Dataset entries:
============
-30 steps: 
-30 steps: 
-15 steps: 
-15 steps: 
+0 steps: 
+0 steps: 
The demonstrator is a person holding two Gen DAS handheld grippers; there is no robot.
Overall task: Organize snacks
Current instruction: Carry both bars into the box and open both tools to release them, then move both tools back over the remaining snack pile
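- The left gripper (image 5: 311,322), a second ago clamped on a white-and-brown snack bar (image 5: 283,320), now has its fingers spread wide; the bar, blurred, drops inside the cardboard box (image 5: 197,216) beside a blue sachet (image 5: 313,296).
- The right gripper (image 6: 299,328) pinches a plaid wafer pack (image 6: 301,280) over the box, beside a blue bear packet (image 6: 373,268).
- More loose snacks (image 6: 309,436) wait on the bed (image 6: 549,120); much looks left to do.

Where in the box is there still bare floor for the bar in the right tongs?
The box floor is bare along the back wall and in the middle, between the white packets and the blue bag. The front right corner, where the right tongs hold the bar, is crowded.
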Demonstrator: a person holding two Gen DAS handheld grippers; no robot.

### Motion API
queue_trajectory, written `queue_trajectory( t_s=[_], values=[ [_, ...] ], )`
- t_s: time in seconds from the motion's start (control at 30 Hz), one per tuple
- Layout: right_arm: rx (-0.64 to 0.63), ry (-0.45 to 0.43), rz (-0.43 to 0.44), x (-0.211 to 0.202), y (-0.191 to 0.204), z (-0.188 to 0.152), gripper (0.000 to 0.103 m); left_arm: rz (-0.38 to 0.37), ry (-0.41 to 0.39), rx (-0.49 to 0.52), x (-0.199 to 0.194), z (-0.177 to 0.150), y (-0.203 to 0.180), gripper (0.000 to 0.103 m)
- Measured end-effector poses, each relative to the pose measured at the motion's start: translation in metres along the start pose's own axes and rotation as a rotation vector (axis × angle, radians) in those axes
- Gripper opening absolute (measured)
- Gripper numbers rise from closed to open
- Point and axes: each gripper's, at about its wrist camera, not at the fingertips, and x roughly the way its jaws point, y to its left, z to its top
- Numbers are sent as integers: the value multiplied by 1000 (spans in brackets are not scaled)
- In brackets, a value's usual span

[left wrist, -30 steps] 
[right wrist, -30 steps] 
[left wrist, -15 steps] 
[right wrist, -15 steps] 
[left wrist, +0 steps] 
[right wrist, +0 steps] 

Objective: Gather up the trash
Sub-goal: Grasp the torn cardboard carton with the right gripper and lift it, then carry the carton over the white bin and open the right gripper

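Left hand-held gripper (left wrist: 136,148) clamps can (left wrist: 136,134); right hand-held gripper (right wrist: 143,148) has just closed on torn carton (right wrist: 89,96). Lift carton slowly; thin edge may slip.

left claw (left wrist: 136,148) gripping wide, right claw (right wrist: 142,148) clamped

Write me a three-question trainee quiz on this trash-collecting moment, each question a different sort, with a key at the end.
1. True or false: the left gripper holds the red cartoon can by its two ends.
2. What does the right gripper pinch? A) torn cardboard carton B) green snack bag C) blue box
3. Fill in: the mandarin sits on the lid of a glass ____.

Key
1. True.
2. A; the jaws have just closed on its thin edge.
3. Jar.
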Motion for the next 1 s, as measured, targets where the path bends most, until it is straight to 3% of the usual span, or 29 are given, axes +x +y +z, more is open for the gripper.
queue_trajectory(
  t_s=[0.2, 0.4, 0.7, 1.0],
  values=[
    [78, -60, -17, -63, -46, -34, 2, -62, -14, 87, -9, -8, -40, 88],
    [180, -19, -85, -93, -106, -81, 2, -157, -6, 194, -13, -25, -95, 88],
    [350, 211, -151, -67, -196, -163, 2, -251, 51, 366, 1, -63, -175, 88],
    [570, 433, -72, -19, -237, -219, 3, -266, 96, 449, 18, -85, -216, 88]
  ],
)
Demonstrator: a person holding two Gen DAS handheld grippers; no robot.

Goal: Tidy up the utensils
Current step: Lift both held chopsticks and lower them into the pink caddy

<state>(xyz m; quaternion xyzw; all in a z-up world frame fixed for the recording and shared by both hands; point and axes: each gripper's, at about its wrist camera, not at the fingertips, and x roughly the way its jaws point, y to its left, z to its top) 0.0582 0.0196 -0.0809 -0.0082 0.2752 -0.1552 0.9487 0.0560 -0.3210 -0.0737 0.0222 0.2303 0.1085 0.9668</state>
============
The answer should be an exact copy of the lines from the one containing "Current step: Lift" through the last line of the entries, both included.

• [Task output]:
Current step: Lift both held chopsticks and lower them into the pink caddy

<state>(xyz m; quaternion xyzw; all in a z-up world frame fixed for the recording and shared by both hands; point and axes: each gripper's, at about its wrist camera, not at the fingertips, and x roughly the way its jaws point, y to its left, z to its top) 0.0582 0.0196 -0.0809 -0.0082 0.2752 -0.1552 0.9487 0.0560 -0.3210 -0.0737 0.0222 0.2303 0.1085 0.9668</state>

What has been written completes the answer.